### ASSIGNMENT
Find all lines in the records that include the word "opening", and copy them out.

*** INFORMATION PROVIDED ***

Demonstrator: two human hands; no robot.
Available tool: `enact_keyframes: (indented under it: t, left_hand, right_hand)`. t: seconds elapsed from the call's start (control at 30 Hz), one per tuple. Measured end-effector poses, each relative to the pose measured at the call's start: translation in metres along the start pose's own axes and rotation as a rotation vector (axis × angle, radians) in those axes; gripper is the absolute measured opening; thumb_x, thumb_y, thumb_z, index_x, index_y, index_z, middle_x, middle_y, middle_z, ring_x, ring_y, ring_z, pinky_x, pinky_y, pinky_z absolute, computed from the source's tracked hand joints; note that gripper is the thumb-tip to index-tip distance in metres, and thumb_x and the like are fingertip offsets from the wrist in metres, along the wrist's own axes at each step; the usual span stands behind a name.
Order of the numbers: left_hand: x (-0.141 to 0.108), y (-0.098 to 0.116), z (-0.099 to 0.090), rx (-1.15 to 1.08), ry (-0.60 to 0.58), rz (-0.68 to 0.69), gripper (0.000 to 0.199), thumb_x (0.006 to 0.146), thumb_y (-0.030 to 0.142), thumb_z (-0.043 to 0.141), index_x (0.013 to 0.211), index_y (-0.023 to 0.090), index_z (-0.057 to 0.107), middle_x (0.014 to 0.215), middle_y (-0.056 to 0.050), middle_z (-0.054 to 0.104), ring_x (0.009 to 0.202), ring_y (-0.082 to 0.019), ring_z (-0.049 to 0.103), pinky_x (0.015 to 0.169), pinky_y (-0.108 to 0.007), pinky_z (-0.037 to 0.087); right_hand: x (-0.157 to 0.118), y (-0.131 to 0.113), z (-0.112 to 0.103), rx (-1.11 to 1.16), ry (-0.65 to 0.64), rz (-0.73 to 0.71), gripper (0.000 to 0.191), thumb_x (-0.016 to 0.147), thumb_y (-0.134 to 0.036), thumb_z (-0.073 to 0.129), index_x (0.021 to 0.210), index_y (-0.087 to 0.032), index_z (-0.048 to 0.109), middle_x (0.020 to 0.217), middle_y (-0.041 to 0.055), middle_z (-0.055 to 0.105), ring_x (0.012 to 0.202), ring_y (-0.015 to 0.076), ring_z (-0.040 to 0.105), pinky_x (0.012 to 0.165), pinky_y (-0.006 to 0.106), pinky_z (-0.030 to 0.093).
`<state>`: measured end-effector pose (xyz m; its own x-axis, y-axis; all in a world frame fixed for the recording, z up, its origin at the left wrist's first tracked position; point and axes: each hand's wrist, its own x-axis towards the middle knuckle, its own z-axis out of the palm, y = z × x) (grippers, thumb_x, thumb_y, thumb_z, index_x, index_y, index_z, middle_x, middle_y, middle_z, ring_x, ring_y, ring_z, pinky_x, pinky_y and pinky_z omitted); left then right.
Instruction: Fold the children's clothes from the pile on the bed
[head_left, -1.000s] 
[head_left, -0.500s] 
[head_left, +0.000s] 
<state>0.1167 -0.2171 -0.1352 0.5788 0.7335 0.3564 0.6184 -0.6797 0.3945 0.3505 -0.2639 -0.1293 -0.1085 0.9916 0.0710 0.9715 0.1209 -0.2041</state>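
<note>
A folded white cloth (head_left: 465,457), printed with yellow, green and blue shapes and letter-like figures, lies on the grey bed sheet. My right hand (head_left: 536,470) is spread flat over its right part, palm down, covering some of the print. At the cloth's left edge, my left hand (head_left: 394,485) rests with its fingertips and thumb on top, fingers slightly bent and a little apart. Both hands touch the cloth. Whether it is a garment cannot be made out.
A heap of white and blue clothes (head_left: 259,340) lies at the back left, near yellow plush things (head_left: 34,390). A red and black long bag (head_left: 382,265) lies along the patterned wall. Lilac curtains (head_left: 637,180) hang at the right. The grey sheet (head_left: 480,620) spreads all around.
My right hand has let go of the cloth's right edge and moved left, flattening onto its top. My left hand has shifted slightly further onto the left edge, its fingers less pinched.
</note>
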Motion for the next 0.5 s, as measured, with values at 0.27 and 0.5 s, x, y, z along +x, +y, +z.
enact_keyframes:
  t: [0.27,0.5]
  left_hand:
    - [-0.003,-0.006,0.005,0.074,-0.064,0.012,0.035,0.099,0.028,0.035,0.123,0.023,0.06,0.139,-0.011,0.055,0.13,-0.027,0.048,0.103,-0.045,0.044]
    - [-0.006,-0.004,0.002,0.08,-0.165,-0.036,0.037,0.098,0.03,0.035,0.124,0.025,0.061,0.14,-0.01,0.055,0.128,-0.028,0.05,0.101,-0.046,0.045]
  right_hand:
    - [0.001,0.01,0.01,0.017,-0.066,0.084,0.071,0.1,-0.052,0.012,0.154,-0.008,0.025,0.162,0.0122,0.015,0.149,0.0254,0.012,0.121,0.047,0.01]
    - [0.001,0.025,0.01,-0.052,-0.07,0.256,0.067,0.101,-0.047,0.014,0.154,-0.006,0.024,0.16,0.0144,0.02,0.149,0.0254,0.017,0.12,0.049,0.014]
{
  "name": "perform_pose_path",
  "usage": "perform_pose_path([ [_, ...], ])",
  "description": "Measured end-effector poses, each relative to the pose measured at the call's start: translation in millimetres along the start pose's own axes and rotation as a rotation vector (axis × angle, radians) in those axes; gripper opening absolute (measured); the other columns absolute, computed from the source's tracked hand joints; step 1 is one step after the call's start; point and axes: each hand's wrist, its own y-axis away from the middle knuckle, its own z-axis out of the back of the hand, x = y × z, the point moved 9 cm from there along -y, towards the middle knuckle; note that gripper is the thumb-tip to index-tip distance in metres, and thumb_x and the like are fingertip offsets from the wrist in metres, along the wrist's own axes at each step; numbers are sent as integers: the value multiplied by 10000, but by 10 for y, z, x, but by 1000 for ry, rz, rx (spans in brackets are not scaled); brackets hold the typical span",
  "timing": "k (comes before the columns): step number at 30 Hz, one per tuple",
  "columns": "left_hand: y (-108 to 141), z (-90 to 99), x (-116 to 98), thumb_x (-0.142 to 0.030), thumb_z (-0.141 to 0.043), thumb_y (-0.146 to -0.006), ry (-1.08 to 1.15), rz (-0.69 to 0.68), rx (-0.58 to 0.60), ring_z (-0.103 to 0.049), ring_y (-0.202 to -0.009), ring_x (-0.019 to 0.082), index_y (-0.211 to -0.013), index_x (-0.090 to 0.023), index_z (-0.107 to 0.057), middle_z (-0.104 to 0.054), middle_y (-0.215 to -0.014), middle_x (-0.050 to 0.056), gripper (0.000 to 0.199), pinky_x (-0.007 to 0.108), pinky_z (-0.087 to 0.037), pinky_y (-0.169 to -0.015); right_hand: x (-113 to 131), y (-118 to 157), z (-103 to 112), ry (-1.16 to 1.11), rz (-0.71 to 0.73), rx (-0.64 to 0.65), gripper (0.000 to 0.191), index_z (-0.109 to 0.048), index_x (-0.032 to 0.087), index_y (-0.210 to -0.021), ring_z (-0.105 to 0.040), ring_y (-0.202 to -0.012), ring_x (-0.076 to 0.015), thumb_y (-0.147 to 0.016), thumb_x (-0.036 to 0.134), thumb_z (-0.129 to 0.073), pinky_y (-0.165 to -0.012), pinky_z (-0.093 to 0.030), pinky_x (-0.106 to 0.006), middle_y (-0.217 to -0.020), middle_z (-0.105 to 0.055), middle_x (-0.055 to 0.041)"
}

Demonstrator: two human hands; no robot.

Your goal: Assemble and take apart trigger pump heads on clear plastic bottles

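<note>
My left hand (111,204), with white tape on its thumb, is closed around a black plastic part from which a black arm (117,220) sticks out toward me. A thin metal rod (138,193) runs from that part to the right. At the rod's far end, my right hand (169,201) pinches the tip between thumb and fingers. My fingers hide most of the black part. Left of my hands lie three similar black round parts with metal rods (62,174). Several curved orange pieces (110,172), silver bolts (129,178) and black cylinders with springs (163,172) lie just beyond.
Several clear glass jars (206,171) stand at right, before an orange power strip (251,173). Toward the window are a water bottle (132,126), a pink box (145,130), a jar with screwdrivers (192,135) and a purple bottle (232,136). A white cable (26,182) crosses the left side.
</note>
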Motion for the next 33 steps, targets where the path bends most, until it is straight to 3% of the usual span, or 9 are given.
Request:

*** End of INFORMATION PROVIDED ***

### WRITTEN ANSWER
Available tool: `enact_keyframes: (indented under it: t, left_hand, right_hand)`. t: seconds elapsed from the call's start (control at 30 Hz), one per tuple. Measured end-effector poses, each relative to the pose measured at the call's start: translation in metres along the start pose's own axes and rotation as a rotation vector (axis × angle, radians) in those axes; gripper is the absolute measured opening; thumb_x, thumb_y, thumb_z, index_x, index_y, index_z, middle_x, middle_y, middle_z, ring_x, ring_y, ring_z, pinky_x, pinky_y, pinky_z absolute, computed from the source's tracked hand joints; note that gripper is the thumb-tip to index-tip distance in metres, and thumb_x and the like are fingertip offsets from the wrist in metres, along the wrist's own axes at each step; the usual span stands behind a name.
  "description": "Measured end-effector poses, each relative to the pose measured at the call's start: translation in millimetres along the start pose's own axes and rotation as a rotation vector (axis × angle, radians) in those axes; gripper opening absolute (measured); the other columns absolute, computed from the source's tracked hand joints; step 1 is one step after the call's start; point and axes: each hand's wrist, its own y-axis away from the middle knuckle, its own z-axis out of the back of the hand, x = y × z, the point moved 9 cm from there along -y, towards the middle knuckle; note that gripper is the thumb-tip to index-tip distance in metres, and thumb_x and the like are fingertip offsets from the wrist in metres, along the wrist's own axes at each step; numbers are sent as integers: the value multiplied by 10000, but by 10 for y, z, x, but by 1000 for ry, rz, rx (spans in brackets are not scaled); brackets hold the typical span",

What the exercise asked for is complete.